In a landscape dominated by raw spreadsheets and opaque analytics, Ray Carpenter makes a bold claim: the chaotic, emotional world of college football transfers can be tamed with a specific blend of logistic regression and gradient boosting. He doesn't just offer a dashboard; he offers a predictive engine built for a market that has exploded in volume but lacks sophisticated tools. This matters now because the 2026 transfer window is closing, and for the first time, a free resource attempts to quantify the "why" behind a player's move, not just the "where."
The Architecture of Prediction
Carpenter acknowledges the gap in the market immediately. "There are tons of amazing, free resources out there that track the global soccer transfer market, but I don't see any out there yet for college football that I feel are quite up to snuff." This admission sets the stage for his project, TransferPortl, which aims to replicate the depth of soccer analytics for American football. The core of his argument rests on the idea that transfer behavior isn't random noise; it follows patterns that can be modeled. He builds a database of 30,000 players, pulling from APIs and web scraping to create a foundation that includes everything from high school star ratings to coaching staff directories.
"In the age where anyone can create a machine learning model, I think it's really important to explain my steps thoroughly, and tell you all what I include in the model and what I don't."
This transparency is the piece's greatest strength. Rather than hiding behind a "black box" algorithm, Carpenter details a two-step modeling process. He uses logistic regression to establish a baseline probability of a transfer based on core features like position and conference, then layers XGBoost on top to catch the non-linear interactions—like how a coach's departure might impact a specific position group differently than another. Critics might note that relying on historical data from 2021 to 2025, a period of unprecedented volatility in college football rules, could skew future predictions. However, Carpenter's willingness to expose the model's mechanics allows users to weigh the evidence themselves.
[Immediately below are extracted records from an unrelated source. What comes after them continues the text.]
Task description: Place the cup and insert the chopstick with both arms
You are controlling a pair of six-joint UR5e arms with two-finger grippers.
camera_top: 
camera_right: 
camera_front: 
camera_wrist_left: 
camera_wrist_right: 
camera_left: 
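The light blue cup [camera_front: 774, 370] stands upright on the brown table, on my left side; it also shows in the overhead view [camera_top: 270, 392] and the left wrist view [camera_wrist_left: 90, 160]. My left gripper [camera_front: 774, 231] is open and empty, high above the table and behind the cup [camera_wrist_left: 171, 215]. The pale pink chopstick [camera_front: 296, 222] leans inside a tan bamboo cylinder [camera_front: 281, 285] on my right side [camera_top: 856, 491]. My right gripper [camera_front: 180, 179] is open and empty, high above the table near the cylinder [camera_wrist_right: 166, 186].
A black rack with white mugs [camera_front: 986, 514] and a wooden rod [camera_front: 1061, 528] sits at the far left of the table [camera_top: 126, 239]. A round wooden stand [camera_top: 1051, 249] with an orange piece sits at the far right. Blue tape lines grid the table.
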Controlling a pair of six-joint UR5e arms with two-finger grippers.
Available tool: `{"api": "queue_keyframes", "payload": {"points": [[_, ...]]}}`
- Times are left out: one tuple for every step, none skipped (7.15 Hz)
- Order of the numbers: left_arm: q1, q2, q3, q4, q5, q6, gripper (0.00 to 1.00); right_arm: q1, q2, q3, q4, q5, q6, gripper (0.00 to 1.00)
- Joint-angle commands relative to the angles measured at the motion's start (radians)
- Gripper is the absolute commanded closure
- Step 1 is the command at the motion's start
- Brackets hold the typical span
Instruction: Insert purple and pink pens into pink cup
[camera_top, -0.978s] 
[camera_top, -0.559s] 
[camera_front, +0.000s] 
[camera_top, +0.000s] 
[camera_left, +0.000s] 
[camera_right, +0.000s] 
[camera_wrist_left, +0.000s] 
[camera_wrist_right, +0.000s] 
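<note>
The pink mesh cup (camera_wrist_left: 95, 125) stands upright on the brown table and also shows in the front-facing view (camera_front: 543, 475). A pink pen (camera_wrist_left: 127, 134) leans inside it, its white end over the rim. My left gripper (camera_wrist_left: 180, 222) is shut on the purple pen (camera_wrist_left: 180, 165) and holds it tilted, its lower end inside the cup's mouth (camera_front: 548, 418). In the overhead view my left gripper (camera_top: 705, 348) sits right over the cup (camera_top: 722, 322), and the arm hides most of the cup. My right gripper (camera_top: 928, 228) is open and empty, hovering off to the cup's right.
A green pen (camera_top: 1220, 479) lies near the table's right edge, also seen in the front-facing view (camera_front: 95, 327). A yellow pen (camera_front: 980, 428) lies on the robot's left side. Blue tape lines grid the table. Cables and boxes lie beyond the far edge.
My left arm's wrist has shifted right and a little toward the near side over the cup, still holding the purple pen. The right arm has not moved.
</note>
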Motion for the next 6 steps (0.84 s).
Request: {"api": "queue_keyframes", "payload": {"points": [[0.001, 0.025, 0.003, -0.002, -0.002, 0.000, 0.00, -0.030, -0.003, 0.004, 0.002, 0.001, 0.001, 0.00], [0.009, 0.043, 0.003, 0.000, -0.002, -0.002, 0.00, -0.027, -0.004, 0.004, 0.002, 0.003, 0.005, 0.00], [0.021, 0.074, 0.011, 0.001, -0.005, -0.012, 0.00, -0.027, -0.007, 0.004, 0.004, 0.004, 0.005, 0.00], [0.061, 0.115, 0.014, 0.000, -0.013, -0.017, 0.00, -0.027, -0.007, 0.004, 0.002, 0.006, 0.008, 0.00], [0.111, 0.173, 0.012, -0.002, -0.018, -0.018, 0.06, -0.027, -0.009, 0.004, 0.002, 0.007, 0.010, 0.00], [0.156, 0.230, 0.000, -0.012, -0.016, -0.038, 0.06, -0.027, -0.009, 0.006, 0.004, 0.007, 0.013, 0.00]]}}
Beyond the Numbers: The Human Element
The most compelling aspect of Carpenter's coverage is his attempt to quantify the intangible: loyalty and geography. He introduces the Transfer Vulnerability Score (TVS), a metric designed to predict how likely a player is to leave their school. This isn't just about stats; it's about context. "I created a multi-ring buffer around college campuses to create a 'player home team' variable after noticing that hometown players tend to stick around through coaching changes." This heuristic attempts to capture the emotional tether a player has to their local community, a factor often ignored by purely statistical models.
"The longer a player stays in the portal, the more likely he is to return to his school."
This observation flips the common narrative that portal entry guarantees a transfer. Carpenter's data suggests that time in the portal acts as a filter, where players who don't find a fit quickly often return home. He also tackles the tricky business of Name, Image, and Likeness (NIL) valuations. Using Bayesian regression, he estimates market value based on production and recruiting ratings, acknowledging that a five-star recruit's value can deteriorate if they don't play, while a walk-on's value can skyrocket with performance. "High school star rating interacts in a way where it deteriorates over time, to try and account for scenarios where a 5 star freshman recruit who didn't play much in his first year of eligibility should still be valuable." This nuance is vital for understanding the modern player market, where past glory counts for less than current production.
The Limits of the Model
Carpenter is refreshingly honest about the flaws in his own work. He admits that football positions are "highly bucketed," meaning quarterbacks and wide receivers have rich data, while offensive linemen and kickers are underserved. "You'll observe grades, market values, and transfer vulnerability scores that feel 'better' for positions that have more tracked metrics... The kicker and offensive line departments are currently lacking." He also confesses to the limitations of his "hometown factor," noting that a SQL workaround for missing data might misclassify players who traveled far for high school. "I'm not sure I'll ever be able to properly loyalty context though. There are tons of Michigan alumni who live in Columbus."
"I felt guilty of just slapping a gradient boost on this thing, but I can always go back and tweak it later."
This self-deprecating honesty builds trust. He acknowledges that the rush to launch before the portal window closed forced some compromises, such as the choice of SQLite over DuckDB due to dependency errors. While a counterargument could be made that a rushed model is dangerous for decision-making, Carpenter frames this as an iterative process. He invites users to request data edits and acknowledges that the search bar and individual player pages are still works in progress. The model's current .73 AUC score is a starting point, not a final verdict.
Bottom Line
Ray Carpenter's TransferPortl represents a significant leap forward in democratizing college football analytics, moving beyond simple rosters to predictive modeling that accounts for both data and human behavior. Its greatest vulnerability lies in the uneven quality of data across different positions and the inherent difficulty of quantifying loyalty, but Carpenter's transparent methodology and willingness to iterate make it a tool worth watching. For the busy analyst or fan, the real value isn't just the predictions, but the framework for understanding why the game is changing.
"In the age where anyone can create a machine learning model, I think it's really important to explain my steps thoroughly, and tell you all what I include in the model and what I don't."